ACTIVITY: Nothing but a number should be given: the count of lines in the data that include the string "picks".

DATA:
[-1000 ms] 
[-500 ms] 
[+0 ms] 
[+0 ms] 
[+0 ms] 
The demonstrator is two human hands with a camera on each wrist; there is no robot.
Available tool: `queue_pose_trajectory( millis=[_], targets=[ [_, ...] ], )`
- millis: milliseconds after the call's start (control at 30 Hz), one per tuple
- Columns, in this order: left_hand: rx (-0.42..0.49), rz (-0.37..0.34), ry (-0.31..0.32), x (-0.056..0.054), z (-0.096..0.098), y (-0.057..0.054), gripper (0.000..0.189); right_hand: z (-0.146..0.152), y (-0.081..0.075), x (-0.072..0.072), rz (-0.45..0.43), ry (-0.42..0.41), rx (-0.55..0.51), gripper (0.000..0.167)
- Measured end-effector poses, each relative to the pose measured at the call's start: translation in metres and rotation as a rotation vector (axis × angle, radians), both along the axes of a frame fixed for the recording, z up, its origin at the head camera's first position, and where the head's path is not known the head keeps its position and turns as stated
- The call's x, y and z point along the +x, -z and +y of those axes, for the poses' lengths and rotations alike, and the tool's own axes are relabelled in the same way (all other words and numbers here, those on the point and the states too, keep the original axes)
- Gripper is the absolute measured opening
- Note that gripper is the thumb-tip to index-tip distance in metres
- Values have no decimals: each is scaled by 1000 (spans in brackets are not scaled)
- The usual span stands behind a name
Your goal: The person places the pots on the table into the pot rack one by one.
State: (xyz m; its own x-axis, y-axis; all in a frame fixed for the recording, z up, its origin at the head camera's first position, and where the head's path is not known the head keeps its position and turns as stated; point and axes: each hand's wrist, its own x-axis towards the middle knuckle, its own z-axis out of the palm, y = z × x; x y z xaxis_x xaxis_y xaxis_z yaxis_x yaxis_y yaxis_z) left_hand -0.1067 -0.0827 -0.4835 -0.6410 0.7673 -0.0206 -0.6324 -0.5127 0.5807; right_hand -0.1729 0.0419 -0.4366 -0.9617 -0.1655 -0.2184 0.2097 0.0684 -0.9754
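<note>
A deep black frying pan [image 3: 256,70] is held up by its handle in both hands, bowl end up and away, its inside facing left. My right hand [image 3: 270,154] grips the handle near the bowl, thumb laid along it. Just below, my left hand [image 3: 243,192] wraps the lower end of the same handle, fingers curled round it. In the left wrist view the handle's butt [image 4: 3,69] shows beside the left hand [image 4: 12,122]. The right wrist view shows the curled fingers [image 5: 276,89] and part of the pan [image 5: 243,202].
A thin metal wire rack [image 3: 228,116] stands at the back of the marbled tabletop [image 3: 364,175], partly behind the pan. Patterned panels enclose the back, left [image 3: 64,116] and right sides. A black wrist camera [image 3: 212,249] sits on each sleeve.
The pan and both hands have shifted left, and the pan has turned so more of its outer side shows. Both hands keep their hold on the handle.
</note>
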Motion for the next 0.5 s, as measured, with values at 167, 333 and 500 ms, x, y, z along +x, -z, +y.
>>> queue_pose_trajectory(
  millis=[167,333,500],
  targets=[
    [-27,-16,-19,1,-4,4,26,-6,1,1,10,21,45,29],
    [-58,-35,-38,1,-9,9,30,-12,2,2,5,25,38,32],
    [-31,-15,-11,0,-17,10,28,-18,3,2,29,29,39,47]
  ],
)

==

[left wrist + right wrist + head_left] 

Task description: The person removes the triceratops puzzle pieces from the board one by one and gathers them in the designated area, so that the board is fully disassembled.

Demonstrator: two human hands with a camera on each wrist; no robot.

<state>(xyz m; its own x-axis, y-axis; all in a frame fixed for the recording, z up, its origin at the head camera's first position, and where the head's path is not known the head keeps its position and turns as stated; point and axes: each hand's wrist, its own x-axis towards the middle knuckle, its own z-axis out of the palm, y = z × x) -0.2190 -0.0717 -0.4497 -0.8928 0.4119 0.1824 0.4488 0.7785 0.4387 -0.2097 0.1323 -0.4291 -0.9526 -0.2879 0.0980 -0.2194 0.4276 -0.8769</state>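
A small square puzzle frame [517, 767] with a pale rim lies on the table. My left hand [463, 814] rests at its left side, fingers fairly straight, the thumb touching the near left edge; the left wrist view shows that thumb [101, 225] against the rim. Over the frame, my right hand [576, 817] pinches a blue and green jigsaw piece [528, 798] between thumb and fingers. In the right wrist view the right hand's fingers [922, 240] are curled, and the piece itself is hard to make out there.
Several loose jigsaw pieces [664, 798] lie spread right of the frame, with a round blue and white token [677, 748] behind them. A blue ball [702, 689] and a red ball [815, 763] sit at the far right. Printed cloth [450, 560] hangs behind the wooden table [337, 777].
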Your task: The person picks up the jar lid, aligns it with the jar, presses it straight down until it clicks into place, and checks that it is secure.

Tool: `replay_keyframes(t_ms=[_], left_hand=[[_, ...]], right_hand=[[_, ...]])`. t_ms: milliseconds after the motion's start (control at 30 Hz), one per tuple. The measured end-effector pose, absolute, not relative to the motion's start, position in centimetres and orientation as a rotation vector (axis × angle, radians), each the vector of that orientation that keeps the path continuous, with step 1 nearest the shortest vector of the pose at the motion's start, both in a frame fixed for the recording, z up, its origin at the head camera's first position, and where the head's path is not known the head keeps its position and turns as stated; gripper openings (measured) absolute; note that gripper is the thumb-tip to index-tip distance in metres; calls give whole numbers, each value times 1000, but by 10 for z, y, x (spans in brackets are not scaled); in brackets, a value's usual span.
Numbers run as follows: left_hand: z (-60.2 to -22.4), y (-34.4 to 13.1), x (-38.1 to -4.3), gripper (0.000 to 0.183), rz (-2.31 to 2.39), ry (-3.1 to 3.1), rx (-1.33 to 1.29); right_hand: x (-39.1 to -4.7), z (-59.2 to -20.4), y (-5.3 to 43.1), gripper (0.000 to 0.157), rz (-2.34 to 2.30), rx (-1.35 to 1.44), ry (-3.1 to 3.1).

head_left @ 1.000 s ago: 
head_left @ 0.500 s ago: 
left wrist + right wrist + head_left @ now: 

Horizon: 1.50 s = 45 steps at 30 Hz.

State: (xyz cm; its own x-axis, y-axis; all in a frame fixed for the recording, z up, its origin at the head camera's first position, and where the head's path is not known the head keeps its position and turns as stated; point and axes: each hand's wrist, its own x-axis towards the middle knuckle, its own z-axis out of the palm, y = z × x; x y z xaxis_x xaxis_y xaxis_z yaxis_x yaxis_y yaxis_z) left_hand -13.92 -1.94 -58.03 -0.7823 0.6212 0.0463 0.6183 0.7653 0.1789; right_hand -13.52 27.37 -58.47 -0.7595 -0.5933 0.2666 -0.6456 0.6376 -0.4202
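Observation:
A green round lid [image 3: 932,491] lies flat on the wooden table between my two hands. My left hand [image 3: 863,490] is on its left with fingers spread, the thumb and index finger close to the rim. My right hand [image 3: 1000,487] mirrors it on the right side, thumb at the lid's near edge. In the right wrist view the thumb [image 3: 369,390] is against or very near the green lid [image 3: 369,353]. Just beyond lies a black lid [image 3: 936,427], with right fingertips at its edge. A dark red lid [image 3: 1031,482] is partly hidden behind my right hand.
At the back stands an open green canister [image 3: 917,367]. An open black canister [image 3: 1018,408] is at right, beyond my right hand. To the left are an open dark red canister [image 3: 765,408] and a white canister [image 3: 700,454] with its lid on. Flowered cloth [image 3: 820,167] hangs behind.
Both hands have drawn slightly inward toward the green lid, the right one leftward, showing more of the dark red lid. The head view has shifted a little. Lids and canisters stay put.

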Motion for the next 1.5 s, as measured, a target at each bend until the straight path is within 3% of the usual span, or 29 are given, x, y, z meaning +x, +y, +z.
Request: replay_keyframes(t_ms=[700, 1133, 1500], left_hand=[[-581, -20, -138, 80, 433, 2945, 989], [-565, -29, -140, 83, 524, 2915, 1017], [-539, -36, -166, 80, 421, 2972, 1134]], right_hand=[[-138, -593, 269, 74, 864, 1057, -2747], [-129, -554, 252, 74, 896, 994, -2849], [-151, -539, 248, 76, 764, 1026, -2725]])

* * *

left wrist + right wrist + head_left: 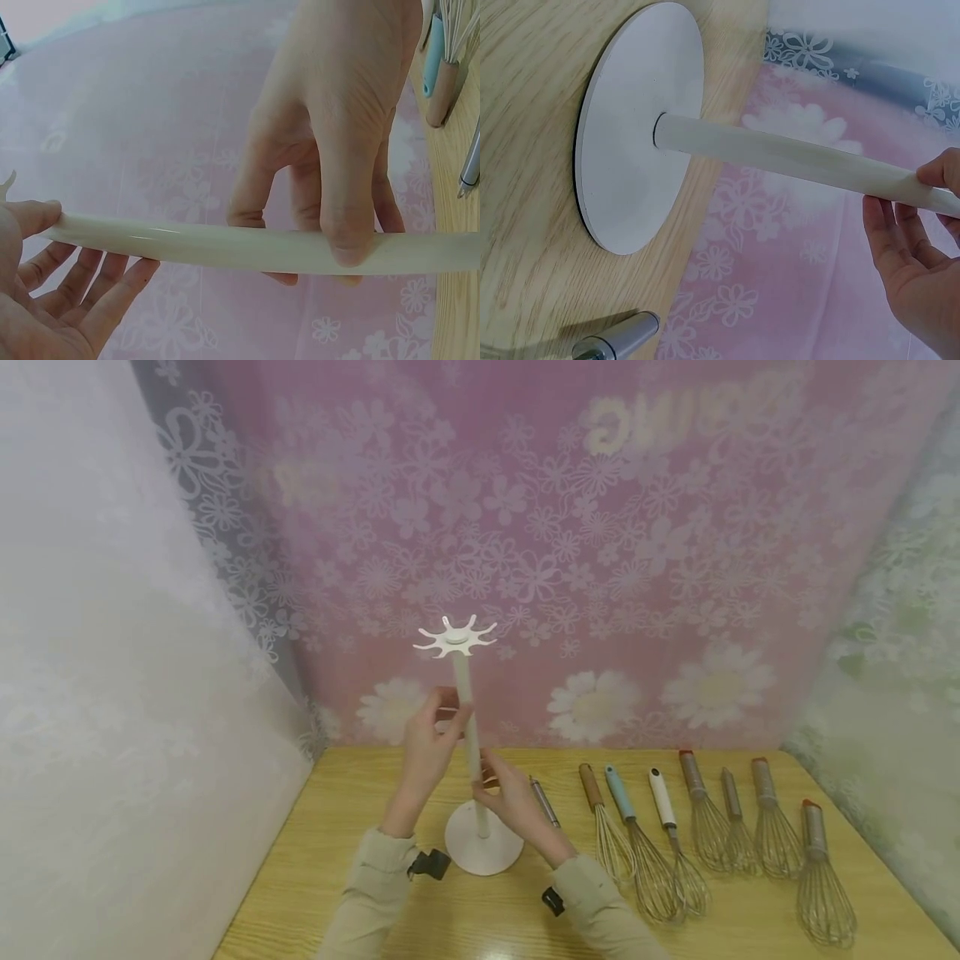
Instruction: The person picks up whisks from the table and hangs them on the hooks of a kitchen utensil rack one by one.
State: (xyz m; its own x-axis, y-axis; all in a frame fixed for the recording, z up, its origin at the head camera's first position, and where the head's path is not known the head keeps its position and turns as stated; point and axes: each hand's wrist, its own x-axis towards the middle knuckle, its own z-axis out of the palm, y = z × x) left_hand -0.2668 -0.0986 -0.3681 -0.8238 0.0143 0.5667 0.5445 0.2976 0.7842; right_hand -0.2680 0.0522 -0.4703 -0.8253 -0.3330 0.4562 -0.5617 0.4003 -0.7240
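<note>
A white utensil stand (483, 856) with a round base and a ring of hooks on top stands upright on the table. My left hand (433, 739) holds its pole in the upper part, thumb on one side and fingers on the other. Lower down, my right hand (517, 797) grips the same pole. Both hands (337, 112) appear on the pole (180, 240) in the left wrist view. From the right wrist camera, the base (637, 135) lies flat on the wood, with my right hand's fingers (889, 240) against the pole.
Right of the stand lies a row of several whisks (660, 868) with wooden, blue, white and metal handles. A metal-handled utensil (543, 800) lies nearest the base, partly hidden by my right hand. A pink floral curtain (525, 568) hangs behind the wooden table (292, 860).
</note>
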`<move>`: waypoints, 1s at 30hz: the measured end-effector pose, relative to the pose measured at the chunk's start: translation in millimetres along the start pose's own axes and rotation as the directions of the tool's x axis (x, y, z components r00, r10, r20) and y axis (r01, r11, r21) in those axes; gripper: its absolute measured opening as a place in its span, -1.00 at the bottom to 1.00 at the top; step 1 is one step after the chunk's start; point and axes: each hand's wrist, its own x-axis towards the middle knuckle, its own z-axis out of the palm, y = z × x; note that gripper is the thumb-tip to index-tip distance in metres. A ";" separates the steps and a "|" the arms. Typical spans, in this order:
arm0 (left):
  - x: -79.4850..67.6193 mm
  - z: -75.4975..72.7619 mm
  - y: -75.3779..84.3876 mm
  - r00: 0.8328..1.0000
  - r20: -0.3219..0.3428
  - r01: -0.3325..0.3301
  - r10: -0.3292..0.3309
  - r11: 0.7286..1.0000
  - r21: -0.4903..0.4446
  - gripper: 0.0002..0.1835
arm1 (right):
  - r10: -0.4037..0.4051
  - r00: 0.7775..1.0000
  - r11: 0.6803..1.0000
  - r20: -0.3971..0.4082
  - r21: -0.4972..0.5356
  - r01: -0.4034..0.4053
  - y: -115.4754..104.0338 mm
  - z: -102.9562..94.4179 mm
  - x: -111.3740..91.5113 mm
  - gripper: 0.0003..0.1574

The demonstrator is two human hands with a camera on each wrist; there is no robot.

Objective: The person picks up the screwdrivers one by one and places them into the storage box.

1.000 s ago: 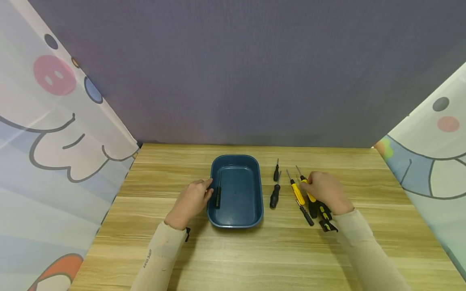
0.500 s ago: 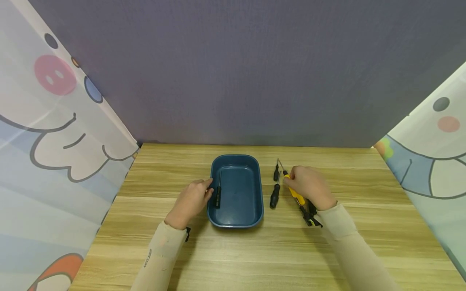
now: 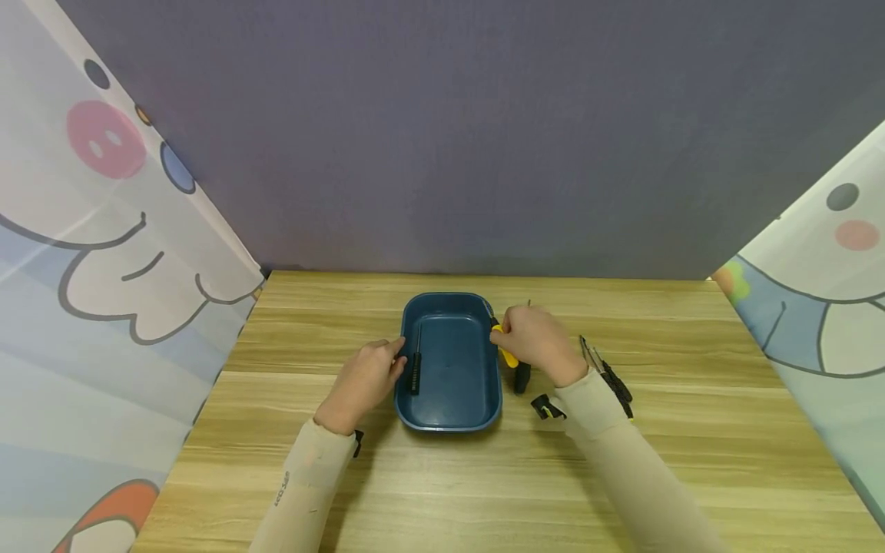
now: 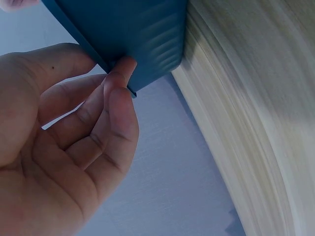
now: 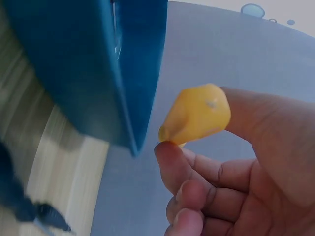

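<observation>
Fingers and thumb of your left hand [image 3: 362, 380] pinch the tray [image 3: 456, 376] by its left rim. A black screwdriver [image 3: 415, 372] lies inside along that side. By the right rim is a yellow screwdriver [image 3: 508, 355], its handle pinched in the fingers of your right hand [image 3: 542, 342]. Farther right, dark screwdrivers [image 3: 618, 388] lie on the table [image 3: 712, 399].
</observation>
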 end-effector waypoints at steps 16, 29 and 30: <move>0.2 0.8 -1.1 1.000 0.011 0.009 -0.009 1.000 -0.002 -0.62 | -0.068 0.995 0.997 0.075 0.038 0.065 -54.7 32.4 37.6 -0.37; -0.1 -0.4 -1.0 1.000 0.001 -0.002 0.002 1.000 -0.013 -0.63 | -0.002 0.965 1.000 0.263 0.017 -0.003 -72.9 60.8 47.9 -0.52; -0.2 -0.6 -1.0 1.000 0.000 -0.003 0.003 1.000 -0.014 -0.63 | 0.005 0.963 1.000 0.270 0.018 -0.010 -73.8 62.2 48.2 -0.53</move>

RESULT FOR THIS TASK: 3